Prompt: Going through the data, count each line that has the word "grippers". Reply with the total and nothing more.
[Exercise input — start]
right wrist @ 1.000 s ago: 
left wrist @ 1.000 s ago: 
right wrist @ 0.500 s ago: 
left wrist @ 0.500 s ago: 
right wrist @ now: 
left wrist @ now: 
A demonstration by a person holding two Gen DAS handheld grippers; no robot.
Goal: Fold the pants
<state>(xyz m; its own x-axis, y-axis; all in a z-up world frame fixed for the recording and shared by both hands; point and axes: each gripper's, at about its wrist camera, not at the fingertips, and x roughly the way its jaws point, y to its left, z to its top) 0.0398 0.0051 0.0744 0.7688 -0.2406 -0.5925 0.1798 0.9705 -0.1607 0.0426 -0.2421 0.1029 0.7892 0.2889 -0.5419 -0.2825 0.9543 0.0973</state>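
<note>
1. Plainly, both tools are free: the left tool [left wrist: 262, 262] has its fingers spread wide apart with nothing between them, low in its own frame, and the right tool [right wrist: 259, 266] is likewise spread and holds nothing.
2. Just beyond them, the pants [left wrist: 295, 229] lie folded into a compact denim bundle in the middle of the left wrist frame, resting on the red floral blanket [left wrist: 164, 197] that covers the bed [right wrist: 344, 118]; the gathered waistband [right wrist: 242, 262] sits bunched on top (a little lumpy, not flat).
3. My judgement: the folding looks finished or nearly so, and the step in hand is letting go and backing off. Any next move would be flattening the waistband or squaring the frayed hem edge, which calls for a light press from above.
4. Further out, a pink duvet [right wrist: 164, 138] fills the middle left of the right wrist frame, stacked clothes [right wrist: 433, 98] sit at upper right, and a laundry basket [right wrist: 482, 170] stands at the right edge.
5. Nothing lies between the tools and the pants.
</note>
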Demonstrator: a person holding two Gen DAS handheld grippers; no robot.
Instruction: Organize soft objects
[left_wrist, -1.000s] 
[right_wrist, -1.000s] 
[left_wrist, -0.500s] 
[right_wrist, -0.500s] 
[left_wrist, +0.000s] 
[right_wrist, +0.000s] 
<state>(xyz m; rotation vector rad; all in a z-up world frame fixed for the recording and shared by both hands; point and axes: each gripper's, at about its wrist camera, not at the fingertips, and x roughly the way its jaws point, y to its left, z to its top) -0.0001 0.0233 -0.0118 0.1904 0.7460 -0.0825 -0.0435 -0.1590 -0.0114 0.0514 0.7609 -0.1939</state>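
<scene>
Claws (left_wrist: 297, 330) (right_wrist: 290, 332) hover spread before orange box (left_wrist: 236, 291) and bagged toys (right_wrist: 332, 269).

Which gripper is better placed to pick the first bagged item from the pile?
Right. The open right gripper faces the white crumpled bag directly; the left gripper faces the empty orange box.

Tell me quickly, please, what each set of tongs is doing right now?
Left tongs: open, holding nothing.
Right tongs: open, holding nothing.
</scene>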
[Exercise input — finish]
Output below: 2